» **YOUR GOAL**
Please return the data word for word and leave out any picture it contains.

» **DATA PROVIDED**
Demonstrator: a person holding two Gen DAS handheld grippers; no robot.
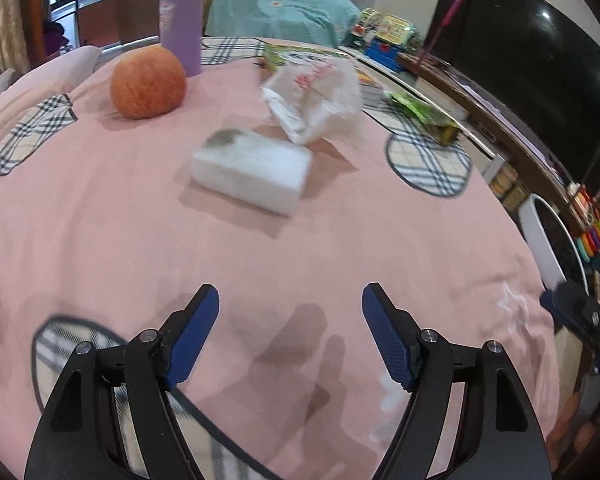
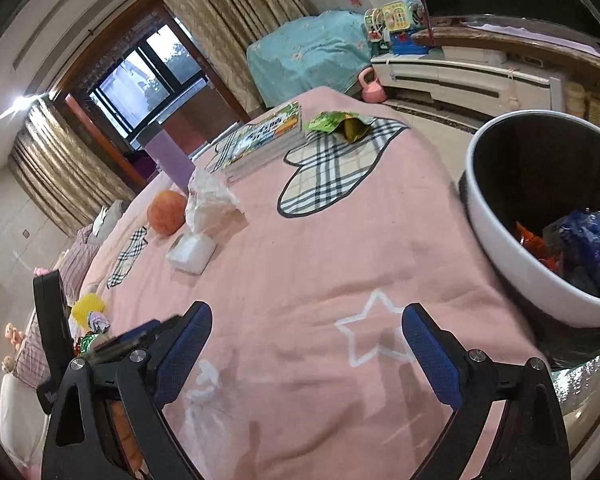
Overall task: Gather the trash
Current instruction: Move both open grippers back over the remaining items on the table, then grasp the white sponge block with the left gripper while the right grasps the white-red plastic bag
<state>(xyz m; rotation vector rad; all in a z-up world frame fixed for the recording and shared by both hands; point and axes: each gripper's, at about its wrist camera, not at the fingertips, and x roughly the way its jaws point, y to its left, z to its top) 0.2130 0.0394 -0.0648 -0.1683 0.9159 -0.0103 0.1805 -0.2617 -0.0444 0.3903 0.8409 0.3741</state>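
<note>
A crumpled white plastic bag [image 1: 316,100] lies on the pink cloth beyond a white foam block [image 1: 252,170]; both also show in the right wrist view, the bag [image 2: 208,198] and the block [image 2: 191,254]. A green snack wrapper [image 1: 424,114] lies at the table's right edge, also seen in the right wrist view [image 2: 340,124]. A white trash bin [image 2: 536,216] with wrappers inside stands beside the table. My left gripper [image 1: 290,336] is open and empty, short of the foam block. My right gripper [image 2: 306,356] is open and empty over the cloth, left of the bin.
An apple [image 1: 148,82] and a purple bottle [image 1: 182,16] stand at the far left. Books [image 2: 260,140] lie near the wrapper. The bin rim [image 1: 540,240] shows at the right. The left gripper's body [image 2: 54,336] is at my right gripper's left.
</note>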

» **RESPONSE TO THIS EXERCISE**
Demonstrator: a person holding two Gen DAS handheld grippers; no robot.
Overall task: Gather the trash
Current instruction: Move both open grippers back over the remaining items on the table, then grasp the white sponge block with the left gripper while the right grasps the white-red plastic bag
<state>(xyz m; rotation vector rad; all in a z-up world frame fixed for the recording and shared by both hands; point and axes: each gripper's, at about its wrist camera, not at the fingertips, and x roughly the way its jaws point, y to its left, z to its top) 0.2130 0.0394 -0.0648 -0.1683 0.9159 -0.0103 0.1805 -0.2617 -0.0444 0.3903 0.8409 0.3741</state>
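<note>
A crumpled white plastic bag [image 1: 316,100] lies on the pink cloth beyond a white foam block [image 1: 252,170]; both also show in the right wrist view, the bag [image 2: 208,198] and the block [image 2: 191,254]. A green snack wrapper [image 1: 424,114] lies at the table's right edge, also seen in the right wrist view [image 2: 340,124]. A white trash bin [image 2: 536,216] with wrappers inside stands beside the table. My left gripper [image 1: 290,336] is open and empty, short of the foam block. My right gripper [image 2: 306,356] is open and empty over the cloth, left of the bin.
An apple [image 1: 148,82] and a purple bottle [image 1: 182,16] stand at the far left. Books [image 2: 260,140] lie near the wrapper. The bin rim [image 1: 540,240] shows at the right. The left gripper's body [image 2: 54,336] is at my right gripper's left.
</note>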

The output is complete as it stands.